How to complete this task
From the entries that follow, copy exactly the lines beginning at the line holding "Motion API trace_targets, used" and continuing through the line holding "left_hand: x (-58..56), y".

Input data
^^^^^^^^
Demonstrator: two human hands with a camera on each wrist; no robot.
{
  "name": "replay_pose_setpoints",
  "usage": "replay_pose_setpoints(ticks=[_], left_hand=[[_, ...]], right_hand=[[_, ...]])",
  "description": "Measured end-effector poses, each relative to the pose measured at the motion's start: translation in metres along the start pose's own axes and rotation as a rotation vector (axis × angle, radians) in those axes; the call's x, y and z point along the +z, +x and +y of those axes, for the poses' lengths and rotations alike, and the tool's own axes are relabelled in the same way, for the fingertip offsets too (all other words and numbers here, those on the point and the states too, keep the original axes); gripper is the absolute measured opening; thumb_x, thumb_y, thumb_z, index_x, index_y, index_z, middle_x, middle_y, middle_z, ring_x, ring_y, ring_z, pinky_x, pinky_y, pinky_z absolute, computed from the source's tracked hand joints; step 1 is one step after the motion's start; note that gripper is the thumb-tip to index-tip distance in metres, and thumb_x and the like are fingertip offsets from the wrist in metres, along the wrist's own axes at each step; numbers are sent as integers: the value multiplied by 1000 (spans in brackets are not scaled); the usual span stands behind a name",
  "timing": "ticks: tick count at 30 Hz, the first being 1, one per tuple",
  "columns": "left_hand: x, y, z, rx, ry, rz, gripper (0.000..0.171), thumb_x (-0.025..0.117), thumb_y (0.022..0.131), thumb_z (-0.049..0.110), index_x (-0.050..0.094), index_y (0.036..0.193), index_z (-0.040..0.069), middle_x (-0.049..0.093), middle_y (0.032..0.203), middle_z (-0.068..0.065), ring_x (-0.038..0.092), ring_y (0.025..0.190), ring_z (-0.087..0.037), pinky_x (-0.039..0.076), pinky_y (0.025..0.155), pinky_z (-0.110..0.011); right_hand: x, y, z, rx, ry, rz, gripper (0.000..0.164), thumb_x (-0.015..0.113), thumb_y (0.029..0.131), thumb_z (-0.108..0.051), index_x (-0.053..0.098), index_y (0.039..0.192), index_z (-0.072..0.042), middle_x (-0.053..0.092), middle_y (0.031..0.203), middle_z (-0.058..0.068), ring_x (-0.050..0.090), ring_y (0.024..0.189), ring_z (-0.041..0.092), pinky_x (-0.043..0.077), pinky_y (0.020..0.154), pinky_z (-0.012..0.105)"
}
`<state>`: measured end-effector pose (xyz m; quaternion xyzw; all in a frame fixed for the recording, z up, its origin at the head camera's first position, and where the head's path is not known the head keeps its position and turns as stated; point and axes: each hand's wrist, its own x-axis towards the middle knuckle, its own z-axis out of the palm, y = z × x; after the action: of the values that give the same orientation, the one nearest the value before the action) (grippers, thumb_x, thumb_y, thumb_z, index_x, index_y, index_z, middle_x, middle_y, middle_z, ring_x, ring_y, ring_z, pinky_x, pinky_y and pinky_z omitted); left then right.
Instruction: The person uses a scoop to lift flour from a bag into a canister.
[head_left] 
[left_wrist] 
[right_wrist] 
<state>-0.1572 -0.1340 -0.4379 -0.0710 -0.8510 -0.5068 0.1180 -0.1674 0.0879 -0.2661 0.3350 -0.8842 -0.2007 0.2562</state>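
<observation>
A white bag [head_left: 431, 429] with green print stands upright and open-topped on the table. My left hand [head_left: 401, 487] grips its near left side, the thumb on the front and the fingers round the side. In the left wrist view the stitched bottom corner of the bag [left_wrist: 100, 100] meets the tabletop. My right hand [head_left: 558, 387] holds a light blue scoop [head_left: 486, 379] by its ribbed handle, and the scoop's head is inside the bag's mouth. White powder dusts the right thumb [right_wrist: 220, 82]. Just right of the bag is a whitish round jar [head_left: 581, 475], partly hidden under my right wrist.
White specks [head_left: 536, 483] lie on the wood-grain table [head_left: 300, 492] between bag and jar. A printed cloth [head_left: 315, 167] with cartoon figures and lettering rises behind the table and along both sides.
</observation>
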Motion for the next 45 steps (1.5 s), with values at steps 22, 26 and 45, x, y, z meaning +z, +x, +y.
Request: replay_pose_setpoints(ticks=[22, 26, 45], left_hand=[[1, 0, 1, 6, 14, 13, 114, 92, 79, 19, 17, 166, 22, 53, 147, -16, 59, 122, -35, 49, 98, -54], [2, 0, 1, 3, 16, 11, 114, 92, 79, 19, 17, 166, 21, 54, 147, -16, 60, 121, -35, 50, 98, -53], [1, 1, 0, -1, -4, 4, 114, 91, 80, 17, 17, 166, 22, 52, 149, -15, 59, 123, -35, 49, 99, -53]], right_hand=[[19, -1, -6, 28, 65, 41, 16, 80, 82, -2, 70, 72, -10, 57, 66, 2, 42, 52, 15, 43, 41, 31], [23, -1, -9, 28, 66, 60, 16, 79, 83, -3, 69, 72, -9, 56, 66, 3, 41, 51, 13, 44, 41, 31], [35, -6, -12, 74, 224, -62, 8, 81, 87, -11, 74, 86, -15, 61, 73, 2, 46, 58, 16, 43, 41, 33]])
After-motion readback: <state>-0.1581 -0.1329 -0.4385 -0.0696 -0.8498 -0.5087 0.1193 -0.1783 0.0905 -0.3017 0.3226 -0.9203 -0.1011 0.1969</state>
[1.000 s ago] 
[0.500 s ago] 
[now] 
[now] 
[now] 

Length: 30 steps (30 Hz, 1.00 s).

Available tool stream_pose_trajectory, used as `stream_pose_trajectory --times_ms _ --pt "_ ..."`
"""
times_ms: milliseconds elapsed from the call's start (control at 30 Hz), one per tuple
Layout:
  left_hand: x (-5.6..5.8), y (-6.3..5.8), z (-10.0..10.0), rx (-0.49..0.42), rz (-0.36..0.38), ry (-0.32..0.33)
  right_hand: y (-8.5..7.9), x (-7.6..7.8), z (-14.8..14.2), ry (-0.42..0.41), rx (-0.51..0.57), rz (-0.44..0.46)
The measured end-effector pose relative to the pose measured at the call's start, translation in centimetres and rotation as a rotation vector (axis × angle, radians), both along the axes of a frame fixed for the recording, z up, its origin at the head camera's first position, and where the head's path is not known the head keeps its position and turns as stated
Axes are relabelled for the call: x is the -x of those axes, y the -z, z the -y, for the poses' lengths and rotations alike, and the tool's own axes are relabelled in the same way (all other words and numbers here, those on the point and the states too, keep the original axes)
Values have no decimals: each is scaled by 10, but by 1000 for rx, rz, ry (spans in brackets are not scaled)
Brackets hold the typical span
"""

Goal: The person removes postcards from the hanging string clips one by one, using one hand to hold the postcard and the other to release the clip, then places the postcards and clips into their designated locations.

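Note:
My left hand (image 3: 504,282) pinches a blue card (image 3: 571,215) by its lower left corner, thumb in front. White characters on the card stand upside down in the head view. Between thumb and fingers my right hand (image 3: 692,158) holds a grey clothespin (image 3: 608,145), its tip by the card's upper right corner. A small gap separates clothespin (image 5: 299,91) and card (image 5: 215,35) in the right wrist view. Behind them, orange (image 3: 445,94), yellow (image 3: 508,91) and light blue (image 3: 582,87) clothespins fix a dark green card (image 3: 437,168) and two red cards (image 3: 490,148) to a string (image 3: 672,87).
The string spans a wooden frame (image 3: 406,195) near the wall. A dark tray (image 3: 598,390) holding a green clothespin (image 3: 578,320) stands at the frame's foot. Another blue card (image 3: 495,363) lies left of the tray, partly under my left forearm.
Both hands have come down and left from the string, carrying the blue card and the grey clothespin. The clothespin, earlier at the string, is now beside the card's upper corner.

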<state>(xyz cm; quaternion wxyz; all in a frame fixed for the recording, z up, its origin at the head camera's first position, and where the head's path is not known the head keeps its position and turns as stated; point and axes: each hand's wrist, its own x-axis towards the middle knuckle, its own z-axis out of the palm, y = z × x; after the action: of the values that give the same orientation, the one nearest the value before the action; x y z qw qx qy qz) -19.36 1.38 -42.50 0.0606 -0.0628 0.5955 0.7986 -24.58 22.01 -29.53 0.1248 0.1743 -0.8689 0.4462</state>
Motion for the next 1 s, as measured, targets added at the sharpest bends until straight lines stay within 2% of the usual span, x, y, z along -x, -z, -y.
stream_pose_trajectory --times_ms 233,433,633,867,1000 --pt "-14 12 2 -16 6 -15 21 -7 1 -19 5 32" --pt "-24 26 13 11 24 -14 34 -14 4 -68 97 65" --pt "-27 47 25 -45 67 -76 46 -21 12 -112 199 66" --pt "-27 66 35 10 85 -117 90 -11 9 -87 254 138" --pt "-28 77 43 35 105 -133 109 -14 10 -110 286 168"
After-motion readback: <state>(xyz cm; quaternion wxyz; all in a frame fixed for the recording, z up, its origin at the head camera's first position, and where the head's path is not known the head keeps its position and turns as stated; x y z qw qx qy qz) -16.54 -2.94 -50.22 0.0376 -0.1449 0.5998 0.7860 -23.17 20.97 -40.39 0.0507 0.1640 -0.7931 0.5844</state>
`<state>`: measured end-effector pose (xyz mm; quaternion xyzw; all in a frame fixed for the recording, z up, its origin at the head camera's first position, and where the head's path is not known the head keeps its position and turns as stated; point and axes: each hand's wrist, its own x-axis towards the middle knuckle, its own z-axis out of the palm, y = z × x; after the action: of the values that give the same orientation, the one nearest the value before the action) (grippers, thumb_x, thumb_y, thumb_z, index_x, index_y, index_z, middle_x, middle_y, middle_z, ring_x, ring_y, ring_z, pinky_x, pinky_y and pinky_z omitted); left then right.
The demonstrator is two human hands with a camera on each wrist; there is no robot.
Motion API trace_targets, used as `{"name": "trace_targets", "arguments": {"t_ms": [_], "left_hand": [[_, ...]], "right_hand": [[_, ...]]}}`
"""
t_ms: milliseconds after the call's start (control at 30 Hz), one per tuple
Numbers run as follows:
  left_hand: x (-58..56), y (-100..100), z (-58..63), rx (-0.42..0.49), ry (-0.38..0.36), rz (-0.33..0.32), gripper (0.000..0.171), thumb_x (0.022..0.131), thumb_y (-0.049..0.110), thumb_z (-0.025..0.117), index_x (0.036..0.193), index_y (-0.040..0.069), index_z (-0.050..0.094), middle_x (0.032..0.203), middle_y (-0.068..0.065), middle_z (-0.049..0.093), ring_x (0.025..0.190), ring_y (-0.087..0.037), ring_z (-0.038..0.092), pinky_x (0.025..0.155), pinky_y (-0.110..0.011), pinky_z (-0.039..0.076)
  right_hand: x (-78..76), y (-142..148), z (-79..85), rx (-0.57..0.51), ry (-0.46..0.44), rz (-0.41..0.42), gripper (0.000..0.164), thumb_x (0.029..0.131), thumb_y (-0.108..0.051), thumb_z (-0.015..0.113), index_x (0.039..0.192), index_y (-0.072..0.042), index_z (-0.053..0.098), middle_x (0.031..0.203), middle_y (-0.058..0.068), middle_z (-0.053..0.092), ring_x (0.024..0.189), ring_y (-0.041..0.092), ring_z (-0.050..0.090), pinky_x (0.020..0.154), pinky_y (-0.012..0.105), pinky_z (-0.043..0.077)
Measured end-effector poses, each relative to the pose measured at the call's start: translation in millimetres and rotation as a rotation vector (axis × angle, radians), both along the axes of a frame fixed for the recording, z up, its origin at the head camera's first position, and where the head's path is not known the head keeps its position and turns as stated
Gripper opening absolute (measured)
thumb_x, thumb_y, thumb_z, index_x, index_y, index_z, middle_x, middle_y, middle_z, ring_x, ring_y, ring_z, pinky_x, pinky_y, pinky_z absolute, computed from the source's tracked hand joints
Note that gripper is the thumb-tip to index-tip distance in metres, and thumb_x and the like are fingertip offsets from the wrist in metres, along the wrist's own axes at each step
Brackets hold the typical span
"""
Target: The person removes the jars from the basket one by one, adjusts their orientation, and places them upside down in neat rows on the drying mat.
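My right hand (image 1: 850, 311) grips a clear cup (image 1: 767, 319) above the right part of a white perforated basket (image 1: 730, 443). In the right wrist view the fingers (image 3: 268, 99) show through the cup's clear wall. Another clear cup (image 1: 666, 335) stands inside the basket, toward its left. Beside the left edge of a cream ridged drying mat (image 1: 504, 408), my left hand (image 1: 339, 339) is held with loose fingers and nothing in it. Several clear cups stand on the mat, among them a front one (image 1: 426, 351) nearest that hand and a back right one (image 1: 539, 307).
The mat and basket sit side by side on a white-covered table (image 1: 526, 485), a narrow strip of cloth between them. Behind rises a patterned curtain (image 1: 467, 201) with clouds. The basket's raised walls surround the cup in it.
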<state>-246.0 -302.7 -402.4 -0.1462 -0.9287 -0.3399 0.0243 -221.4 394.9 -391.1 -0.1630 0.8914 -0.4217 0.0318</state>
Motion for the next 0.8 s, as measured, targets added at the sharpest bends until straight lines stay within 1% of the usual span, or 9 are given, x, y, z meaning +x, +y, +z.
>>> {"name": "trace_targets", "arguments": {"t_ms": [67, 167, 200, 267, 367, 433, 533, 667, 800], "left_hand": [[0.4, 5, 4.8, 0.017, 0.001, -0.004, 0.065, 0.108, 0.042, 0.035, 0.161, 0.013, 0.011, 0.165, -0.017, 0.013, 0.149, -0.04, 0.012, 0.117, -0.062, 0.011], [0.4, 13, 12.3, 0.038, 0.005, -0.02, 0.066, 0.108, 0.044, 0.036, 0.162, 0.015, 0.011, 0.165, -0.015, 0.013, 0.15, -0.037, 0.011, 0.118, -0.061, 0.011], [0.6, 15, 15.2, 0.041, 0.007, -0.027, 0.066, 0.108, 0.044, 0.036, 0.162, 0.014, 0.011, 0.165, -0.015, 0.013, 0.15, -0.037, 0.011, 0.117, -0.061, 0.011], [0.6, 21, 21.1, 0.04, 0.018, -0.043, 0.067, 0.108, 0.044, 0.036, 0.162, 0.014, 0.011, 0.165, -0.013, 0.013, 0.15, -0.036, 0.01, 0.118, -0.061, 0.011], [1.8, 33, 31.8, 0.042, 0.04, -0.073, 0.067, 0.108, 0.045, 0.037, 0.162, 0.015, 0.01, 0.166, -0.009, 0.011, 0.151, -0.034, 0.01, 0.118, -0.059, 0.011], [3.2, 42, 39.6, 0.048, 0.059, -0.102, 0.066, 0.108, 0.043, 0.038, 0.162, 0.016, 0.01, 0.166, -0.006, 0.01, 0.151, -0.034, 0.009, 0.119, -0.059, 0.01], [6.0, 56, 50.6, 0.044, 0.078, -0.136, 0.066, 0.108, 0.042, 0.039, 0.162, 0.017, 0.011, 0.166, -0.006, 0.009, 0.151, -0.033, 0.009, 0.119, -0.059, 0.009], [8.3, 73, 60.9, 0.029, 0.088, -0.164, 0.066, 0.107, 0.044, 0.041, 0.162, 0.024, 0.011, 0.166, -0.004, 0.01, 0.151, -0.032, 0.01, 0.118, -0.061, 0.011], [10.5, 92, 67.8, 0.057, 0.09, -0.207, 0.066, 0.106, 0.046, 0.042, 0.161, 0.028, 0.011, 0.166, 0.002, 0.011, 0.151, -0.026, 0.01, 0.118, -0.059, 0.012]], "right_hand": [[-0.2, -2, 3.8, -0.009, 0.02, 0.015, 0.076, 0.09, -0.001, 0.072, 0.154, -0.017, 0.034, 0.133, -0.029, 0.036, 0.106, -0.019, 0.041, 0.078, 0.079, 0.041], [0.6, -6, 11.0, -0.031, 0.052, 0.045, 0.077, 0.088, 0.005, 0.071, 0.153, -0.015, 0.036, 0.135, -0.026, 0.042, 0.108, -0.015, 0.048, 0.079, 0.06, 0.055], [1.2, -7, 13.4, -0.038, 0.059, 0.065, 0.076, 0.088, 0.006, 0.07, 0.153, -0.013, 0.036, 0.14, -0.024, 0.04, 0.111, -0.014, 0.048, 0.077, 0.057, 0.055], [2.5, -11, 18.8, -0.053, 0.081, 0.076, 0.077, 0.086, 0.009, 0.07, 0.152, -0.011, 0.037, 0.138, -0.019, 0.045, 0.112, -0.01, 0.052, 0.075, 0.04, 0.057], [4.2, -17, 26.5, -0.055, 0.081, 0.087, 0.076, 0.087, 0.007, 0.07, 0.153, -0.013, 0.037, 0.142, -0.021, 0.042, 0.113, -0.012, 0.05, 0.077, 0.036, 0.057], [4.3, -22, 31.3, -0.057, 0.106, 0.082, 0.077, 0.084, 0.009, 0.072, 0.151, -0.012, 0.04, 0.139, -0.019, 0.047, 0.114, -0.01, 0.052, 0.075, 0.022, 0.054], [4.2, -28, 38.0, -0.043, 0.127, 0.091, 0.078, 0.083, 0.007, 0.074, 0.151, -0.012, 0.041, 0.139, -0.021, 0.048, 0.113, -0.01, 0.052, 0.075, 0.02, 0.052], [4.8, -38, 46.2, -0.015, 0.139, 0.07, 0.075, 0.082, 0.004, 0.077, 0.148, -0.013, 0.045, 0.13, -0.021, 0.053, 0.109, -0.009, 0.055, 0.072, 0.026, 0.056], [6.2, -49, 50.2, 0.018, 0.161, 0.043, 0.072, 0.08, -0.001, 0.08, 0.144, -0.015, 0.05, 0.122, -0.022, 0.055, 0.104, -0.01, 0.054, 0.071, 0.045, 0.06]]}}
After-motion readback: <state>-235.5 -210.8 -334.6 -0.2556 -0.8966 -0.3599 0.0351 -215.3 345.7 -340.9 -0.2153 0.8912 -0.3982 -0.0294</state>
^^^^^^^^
Written solution
Motion API trace_targets, used as `{"name": "trace_targets", "arguments": {"t_ms": [_], "left_hand": [[_, ...]], "right_hand": [[_, ...]]}}`
"""
t_ms: milliseconds after the call's start (control at 30 Hz), one per tuple
Numbers run as follows:
  left_hand: x (-58..56), y (-100..100), z (-58..63), rx (-0.42..0.49), ry (-0.38..0.36), rz (-0.33..0.32), gripper (0.000..0.171), thumb_x (0.022..0.131), thumb_y (-0.049..0.110), thumb_z (-0.025..0.117), index_x (0.036..0.193), index_y (-0.040..0.069), index_z (-0.050..0.094), middle_x (0.032..0.203), middle_y (-0.068..0.065), middle_z (-0.049..0.093), ring_x (0.025..0.190), ring_y (-0.087..0.037), ring_z (-0.038..0.092), pinky_x (0.025..0.155), pinky_y (-0.110..0.011), pinky_z (-0.039..0.076)

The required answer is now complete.